Jésus dans l’évangile selon saint Marc précise que celui qui fait la volonté de Dieu est son frère. Une communion fraternelle s’établit entre ceux qui écoutent sa parole et la mettent en pratique. Certes tous les humains vivent sur une même planète Terre; selon la conception occidentale des droits de l’homme, nous reconnaissons à chacun la même humanité, tant au brigand qu’à l’étranger, au dirigeant qu’à l’homme fragile et dépendant, au croyant comme à l’athée. Pour nous, catholiques, notre fraternité vient d’un même Père céleste qui donne la vie à tous. Saint Pierre dit « faites tous vos efforts pour joindre à votre foi la vertu, à la vertu la connaissance de Dieu, à la connaissance de Dieu la maîtrise de soi, à la maîtrise de soi la persévérance, à la persévérance la piété, à la piété la fraternité, à la fraternité l’amour (2P 1,5-7) ». La fraternité advient au cours de ce processus qui inclut les étapes de connaissance intime de Dieu, de persévérance pour arriver à une vie spirituelle nommée ici piété. La fraternité est comprise comme un don de l’Esprit au sein des communautés chrétiennes où chaque membre s’investit en vue du bien commun dans un amour partagé. Il est d’ailleurs merveilleux de voir comment le Seigneur associe des personnes si diverses socialement et les rassemble dans une joie partagée parfois incroyable, au-delà des tensions sociales et ethniques comme ce fut le cas entre certains Hutus et Tutsis au cœur du génocide rwandais qui refusèrent la vengeance et la violence au nom de Jésus-Christ. La communion fraternelle dans la foi peut dominer des rivalités ancestrales quand la foi est ancrée par la « connaissance de Dieu » dont parle l’apôtre Pierre.

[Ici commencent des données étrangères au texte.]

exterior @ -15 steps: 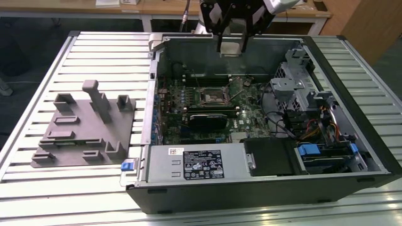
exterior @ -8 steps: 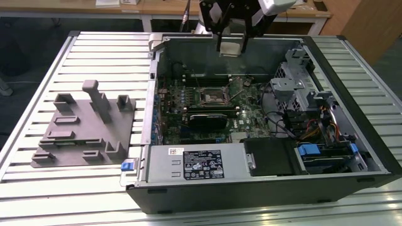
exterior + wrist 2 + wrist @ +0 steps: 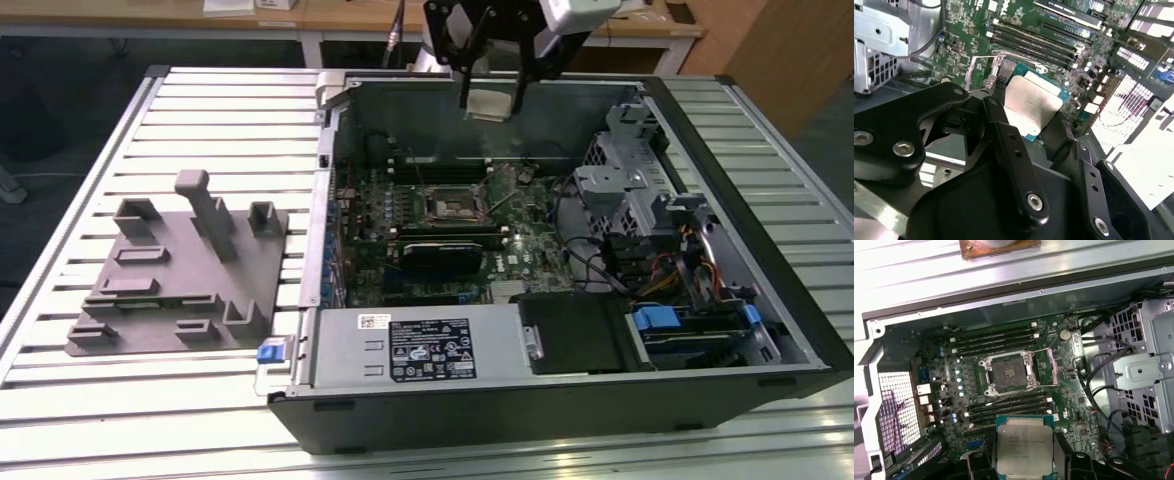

La fraternité est un pilier de la doctrine sociale de l’Eglise. Plus que jamais, il y a urgence à ce que les catholiques connaissent la doctrine sociale de l’Église, qu’ils l’étudient, qu’ils s’en emparent dans les situations professionnelles qu’ils vivent. Jésus-Christ nous demande d’être le levain dans la pâte et le sel de la Terre. Le levain donne au pain sa consistance et le rend mangeable. Le sel sublime le goût des aliments et, à l’époque de Jésus, il conservait la nourriture. Le chrétien peut apporter à la société par son travail et sa parole un surcroît de vie et de liberté, de clairvoyance et de charité. Son appel n’est pas d’être passif face aux défis mais de s’engager avec ardeur comme le firent les quatre fondateurs de l’Europe, tous chrétiens : Jean Monnet, Robert Schuman, Konrad Adenauer, Alcide De Gasperi. Les trois derniers étaient des catholiques convaincus et leur foi inspira et soutint leur engagement politique. Aujourd’hui, il y a des catholiques engagés en politique dans tous les partis, ce qui peut sembler étonnant. Peut-être faut-il voir là un signe de l’universalité du message évangélique.
Je vous invite à voter car ce droit constitutionnel n’est pas donné à tous les humains dans le monde et il est, en Europe, respecté. Prions pour les hommes et les femmes qui se présentent aux élections. Prions afin d’être éclairés sur nos propres engagements politiques notamment dans nos communes rurales. Demandons la lumière de l’Esprit pour poser cet acte en faveur d’un avenir réconcilié. Et confions à Notre-Dame de Chartres ces élections prochaines : je vous salue Marie.